## Records contained in a dataset
+++
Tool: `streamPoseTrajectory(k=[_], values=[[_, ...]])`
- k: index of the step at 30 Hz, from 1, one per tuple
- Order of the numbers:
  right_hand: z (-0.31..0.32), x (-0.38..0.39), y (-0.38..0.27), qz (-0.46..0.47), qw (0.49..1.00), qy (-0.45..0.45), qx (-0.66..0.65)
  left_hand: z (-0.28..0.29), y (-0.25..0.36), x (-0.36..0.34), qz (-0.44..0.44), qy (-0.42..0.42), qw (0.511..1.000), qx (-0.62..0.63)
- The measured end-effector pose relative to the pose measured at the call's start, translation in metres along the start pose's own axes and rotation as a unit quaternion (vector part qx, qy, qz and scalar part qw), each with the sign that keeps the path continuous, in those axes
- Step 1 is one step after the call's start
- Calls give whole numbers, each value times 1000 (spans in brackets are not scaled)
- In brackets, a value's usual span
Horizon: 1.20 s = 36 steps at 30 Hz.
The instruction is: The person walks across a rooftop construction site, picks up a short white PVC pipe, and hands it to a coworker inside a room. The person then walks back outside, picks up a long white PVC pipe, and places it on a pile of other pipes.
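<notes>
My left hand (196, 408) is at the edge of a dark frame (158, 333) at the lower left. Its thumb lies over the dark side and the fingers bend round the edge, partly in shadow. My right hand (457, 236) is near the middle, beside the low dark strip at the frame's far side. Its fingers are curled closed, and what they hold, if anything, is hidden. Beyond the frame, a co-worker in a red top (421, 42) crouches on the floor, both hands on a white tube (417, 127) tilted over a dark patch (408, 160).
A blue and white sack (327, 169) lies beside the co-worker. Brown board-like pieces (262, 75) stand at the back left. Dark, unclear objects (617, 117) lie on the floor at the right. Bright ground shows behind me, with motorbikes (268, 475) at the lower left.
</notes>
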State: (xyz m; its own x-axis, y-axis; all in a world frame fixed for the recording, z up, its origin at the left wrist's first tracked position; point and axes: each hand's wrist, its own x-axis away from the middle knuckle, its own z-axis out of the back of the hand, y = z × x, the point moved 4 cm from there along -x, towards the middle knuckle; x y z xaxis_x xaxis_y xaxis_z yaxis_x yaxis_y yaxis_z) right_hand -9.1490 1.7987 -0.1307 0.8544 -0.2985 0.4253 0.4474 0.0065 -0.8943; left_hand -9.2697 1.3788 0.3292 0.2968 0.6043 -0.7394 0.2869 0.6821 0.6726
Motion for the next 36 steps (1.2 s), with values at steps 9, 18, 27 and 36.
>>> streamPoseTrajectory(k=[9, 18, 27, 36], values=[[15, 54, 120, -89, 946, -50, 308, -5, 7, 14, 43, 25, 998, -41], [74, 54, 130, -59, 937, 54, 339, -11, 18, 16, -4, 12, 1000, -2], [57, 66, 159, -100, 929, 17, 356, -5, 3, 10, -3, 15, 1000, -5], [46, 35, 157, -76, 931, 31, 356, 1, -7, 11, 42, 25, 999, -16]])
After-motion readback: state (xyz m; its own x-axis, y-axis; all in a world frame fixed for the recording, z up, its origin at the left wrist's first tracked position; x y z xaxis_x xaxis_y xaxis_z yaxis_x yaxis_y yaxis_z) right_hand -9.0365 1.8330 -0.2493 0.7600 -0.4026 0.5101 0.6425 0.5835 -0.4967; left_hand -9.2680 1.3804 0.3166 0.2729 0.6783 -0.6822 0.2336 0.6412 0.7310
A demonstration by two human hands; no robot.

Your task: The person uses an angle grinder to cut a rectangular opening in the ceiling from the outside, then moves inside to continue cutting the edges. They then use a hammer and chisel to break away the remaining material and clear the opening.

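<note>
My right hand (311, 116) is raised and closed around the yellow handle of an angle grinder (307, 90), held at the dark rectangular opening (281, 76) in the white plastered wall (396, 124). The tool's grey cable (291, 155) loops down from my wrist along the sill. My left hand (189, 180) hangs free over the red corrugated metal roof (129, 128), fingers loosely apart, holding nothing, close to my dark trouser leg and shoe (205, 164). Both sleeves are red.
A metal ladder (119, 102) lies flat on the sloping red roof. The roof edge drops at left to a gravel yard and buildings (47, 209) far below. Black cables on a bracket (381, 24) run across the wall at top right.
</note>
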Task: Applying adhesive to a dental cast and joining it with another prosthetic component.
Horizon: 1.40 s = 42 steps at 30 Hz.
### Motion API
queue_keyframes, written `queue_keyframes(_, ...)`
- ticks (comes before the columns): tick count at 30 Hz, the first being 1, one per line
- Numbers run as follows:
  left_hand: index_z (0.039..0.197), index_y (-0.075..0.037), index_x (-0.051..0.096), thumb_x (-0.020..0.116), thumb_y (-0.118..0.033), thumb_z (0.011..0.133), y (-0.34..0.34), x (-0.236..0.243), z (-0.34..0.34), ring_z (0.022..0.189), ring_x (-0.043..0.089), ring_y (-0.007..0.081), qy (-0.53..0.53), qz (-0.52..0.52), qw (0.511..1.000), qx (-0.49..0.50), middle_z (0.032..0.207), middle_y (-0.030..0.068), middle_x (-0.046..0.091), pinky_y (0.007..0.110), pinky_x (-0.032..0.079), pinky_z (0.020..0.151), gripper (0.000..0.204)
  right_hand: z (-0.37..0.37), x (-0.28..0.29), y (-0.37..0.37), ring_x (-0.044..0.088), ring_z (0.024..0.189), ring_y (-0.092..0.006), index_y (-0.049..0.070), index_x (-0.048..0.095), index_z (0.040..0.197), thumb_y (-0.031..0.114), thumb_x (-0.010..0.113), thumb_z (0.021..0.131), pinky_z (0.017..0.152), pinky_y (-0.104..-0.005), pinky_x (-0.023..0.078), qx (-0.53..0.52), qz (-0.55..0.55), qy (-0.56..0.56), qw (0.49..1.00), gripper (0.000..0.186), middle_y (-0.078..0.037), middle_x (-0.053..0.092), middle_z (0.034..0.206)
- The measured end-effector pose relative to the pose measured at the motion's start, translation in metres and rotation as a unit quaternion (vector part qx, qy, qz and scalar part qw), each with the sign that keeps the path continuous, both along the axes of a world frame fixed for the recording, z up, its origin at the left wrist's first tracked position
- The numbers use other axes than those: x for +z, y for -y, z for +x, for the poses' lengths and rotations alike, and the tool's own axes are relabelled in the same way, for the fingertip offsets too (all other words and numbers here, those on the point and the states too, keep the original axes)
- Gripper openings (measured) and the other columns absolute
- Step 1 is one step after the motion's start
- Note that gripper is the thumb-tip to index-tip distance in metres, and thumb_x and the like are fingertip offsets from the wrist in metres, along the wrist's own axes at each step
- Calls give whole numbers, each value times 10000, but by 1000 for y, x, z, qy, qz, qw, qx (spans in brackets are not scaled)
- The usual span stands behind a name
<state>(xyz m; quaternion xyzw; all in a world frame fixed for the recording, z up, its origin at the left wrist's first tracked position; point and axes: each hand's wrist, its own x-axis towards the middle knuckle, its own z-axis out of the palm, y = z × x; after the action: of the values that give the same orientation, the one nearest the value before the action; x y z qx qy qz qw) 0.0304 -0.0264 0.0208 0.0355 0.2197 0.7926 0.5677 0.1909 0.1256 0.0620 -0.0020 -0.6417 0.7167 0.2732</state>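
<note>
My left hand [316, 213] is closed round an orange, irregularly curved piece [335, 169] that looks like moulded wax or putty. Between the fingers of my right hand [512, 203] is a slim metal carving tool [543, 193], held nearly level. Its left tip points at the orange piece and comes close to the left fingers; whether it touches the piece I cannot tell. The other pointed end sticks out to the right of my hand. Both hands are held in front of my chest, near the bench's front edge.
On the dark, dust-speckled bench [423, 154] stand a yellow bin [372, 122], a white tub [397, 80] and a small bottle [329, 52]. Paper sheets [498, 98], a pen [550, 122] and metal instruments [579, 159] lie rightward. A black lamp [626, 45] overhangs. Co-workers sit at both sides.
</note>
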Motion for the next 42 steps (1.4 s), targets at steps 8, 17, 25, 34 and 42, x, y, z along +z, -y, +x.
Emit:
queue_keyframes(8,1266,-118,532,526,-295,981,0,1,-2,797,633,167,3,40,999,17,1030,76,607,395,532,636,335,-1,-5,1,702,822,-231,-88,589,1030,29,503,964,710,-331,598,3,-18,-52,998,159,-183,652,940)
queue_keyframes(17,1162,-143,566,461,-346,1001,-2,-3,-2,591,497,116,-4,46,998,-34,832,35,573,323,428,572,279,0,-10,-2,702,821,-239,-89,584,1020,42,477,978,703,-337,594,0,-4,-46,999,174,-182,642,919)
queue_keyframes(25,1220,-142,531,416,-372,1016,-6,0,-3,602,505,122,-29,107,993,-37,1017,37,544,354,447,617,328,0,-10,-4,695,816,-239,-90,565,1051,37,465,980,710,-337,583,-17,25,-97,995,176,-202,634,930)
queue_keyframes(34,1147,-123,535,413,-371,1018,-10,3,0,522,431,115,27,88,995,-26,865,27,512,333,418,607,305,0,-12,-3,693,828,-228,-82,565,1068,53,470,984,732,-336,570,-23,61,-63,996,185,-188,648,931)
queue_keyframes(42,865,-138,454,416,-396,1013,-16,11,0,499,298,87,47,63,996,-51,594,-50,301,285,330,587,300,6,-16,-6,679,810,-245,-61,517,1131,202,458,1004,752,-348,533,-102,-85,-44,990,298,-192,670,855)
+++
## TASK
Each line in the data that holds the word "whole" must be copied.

## ANSWER TO THIS TASK
- Calls give whole numbers, each value times 1000 (spans in brackets are not scaled)
- Calls give whole numbers, each value times 10000, but by 1000 for y, x, z, qy, qz, qw, qx (spans in brackets are not scaled)

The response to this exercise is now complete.